**DATA:**

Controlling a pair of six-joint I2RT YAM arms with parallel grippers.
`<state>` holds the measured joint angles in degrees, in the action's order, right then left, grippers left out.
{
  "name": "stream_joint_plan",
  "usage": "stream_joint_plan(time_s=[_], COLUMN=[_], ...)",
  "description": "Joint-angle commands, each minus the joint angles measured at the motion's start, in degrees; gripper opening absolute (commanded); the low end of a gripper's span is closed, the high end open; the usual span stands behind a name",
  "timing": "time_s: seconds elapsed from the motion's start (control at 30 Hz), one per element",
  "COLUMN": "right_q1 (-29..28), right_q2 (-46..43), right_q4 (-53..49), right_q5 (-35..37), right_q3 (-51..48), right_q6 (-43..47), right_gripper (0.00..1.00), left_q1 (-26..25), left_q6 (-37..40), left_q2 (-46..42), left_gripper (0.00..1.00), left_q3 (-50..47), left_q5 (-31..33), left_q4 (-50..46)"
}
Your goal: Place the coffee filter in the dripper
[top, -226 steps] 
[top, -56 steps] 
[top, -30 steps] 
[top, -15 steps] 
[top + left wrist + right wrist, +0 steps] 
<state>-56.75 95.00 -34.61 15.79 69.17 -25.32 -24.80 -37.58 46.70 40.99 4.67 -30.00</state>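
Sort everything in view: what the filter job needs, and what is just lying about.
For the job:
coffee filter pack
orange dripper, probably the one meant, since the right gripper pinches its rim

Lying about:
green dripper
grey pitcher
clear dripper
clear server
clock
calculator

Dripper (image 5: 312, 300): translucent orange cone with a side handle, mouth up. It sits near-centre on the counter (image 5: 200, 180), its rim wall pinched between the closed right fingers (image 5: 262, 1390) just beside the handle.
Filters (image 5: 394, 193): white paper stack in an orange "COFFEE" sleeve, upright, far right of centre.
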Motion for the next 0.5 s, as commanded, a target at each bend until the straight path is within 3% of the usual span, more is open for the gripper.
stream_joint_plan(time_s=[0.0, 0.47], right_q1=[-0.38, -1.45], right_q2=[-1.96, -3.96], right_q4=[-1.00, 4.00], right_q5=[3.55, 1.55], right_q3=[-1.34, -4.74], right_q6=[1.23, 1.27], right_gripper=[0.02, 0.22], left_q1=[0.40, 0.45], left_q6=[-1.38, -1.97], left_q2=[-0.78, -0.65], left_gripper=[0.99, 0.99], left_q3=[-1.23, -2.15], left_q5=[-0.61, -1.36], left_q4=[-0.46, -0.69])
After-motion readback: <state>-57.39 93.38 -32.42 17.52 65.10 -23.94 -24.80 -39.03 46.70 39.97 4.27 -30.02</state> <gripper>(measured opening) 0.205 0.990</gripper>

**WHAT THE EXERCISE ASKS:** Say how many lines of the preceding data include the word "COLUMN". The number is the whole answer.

**OUTPUT:** 2